Let’s say, then, that my reaction to Chris Cornell’s death wasn’t an OCD spike but rather an adverse reaction to medication. That would mean I haven’t had a non-meds-related OCD lapse since late 2015 – and prior to that, 2012! That would suggest I’m doing a helluva lot better than I’m giving myself credit for. That would mean I’m living – thriving, even – with OCD. It suggests I know how and when to use my OCD toolkit. And it suggests medication, rather than helping my progress, might actually be hindering it. Indeed, as I’ve been tapering down, the biggest withdrawal symptom has been (you guessed it) obsessive thoughts.

And so we’ll continue tapering. I’m going to finish this, and then we’ll see what happens. I’m optimistic it won’t be much. I’m guessing I’ll feel a bit more anxious; the thoughts might come back a bit louder. I’m guessing I can handle both these things. I’m guessing I’ll emerge stronger than ever. I’m guessing we’ll find out soon.

Advertisements

WD Day

Dear Reader:

All being well, in two weeks – Wednesday, June 13 – I’ll be antidepressant-free. WD Day was bumped forward again.

As you were.

Dr. WHOA

Remember Dr. No? He’s the therapist I saw for a couple months in 2012 whose treatment protocols included running a magnet down my back. I’ve begun transcribing some of my old OCD journals, and yesterday, as I was going back through our session notes, I googled his name to see if he’d been up to anything lately.

As it turns out, he’s been up to quite a bit.

(Holy $&@^$%# *#&$!)

Just so we’re clear, Dr. No didn’t do anything inappropriate to me: I stopped seeing him because he didn’t know how to treat OCD. I knew it was the right decision at the time. I didn’t know just how right till yesterday.

The Antidepressant Solution

And so we enter Week Three of Phase Three, and once again I don’t have much to report. The withdrawal symptoms have been mild: some obsessive thoughts, a lingering tiredness, but not much else. In his book entitled The Antidepressant Solution: A Step-by-Step Guide to Safely Overcoming Antidepressant Withdrawal, Dependence, and “Addiction” Joseph Glenmullen lists six criteria for determining if a person’s ready to start tapering off antidepressants. They are:

  1. The patient’s original condition has improved substantially.
  2. The patient is in a relatively stable, calm period in life.
  3. The patient has grown, or changed, psychologically in ways that make her less vulnerable to the condition the drug was used to treat.
  4. The patient’s life circumstances have changed so significantly that the circumstances originally making him depressed, anxious, or otherwise symptomatic are no longer present.
  5. The patient has significant side effects that contribute to the desire to go off the medication or that necessitate going off.
  6. The patient wants to go off the antidepressant rather than stay on it indefinitely because of concerns about long-term, largely unknown, side effects and risks, especially if she no longer needs the drug.

I meet at least five, if not all six of those criteria:

My OCD has improved substantially, especially since I went after my biggest fear and especially since making the conscious choice to stop caring so damn much about the disorder in the first place. (At the risk of belabouring the point, Dr.

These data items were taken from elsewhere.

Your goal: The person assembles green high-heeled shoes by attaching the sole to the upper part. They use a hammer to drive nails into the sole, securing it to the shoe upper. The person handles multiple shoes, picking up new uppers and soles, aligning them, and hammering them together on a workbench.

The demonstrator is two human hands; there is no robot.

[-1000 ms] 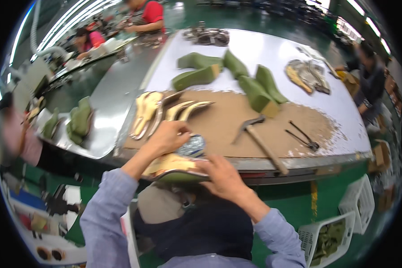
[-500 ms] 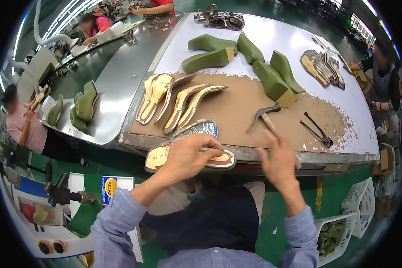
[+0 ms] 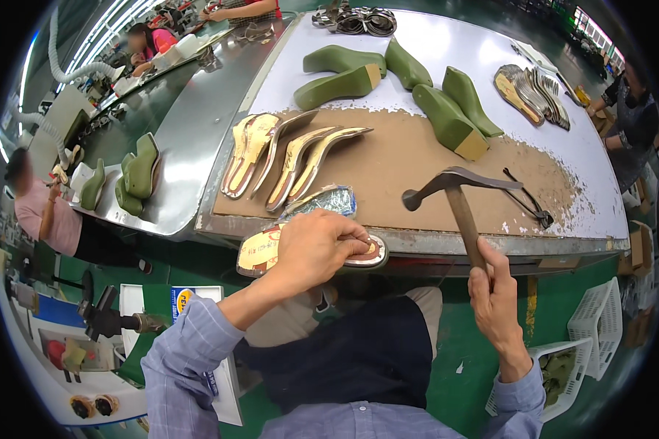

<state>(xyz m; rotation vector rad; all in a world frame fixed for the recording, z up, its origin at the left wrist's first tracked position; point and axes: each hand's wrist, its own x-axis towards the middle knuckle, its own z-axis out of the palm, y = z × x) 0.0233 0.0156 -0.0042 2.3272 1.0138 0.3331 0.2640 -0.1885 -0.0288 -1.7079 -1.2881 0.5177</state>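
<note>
My right hand is wrapped round the wooden handle of a shoemaker's hammer, raised in front of the table edge with its dark metal head up. My left hand lies over a cream insole at the table's near edge. Its thumb and fingertips pinch together close above the insole's right end. What they hold, if anything, is too small to make out. Beside this hand, on the table, rests a bundle in shiny silver and blue wrapping. Beyond it stand several cream insoles with brown edges.
Several green shoe lasts lie across the worktable. Pincers rest at right, near a stack of insoles. White baskets stand on the floor at right. A metal table adjoins at left; other people work around.
My right hand has taken the hammer from the table and lifted it toward me, to the right. The left hand has stayed over the insole, its fingertips now closer to the surface.
</note>
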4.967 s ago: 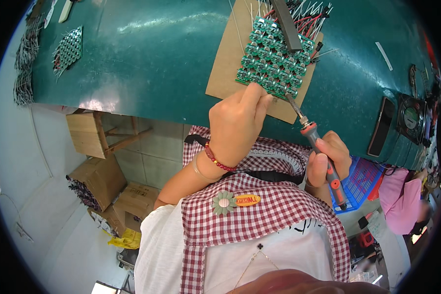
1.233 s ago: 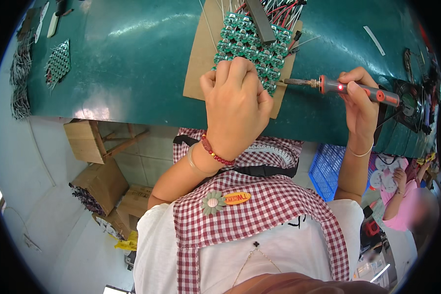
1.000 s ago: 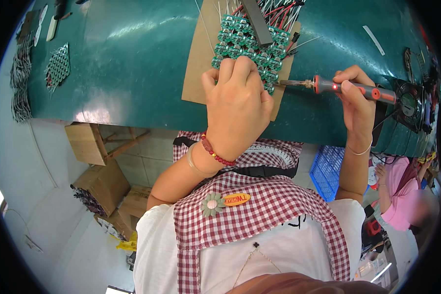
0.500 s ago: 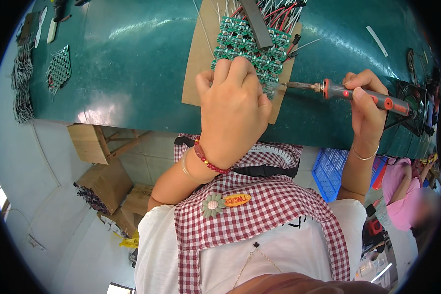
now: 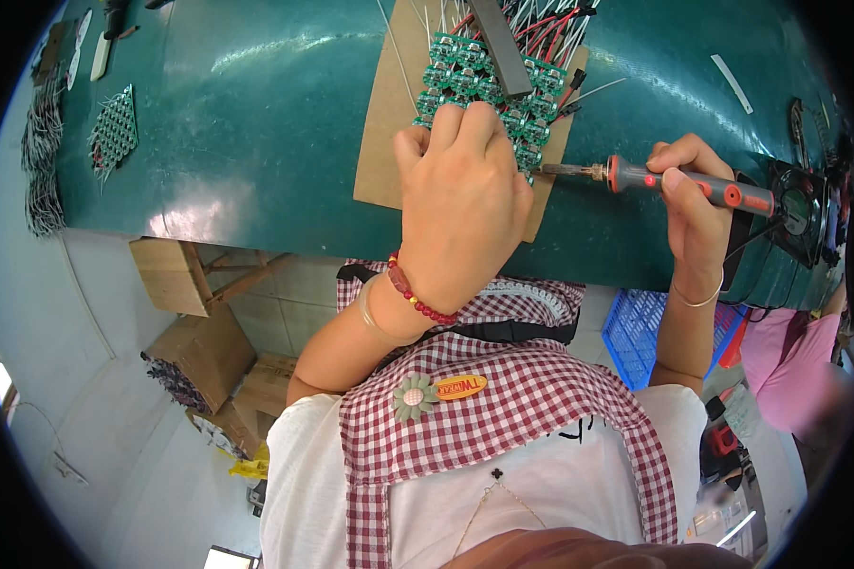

Steve Phillipson’s article about choice is an invaluable resource.)

I’m in as stable and calm a period in life as I have been in ages. I can’t stress this enough: my new, more relaxed travel schedule has had an incredibly positive effect on my mental health. Meanwhile, having Sam in the same house instead of on the opposite side of the world’s second-largest country has had a bigger impact than any antidepressant.

I’ve grown psychologically in ways that make me less vulnerable to the condition the drug was used to treat. Antidepressants certainly helped, but Exposure with Response Prevention – ERP – is what really got me where I am and what’ll keep me there long-term. By January, when the Great Trintellix Taper of 2018 started, antidepressants had become almost redundant: I didn’t need them to keep my anxiety in check because ERP was doing that already. And while antidepressants quiet my obsessive thoughts it’s at the expense of my vitality. I’m no longer willing to make that trade (and besides, ERP quiets them as well by rewiring the brain’s circuitry).

My life circumstances have changed so significantly that the circumstances originally making him symptomatic are no longer present. This one’s tougher to quantify since OCD’s a chronic condition. Again, though, moving back to Toronto and travelling less frequently have had a sizeable impact.

I have significant side effects that contribute to the desire to go off the medication or that necessitate going off. Among other things, I’ve had a lot more energy since I started tapering – despite the current lethargy. And my mood’s been great. I feel like I’m getting closer to becoming the Real Me.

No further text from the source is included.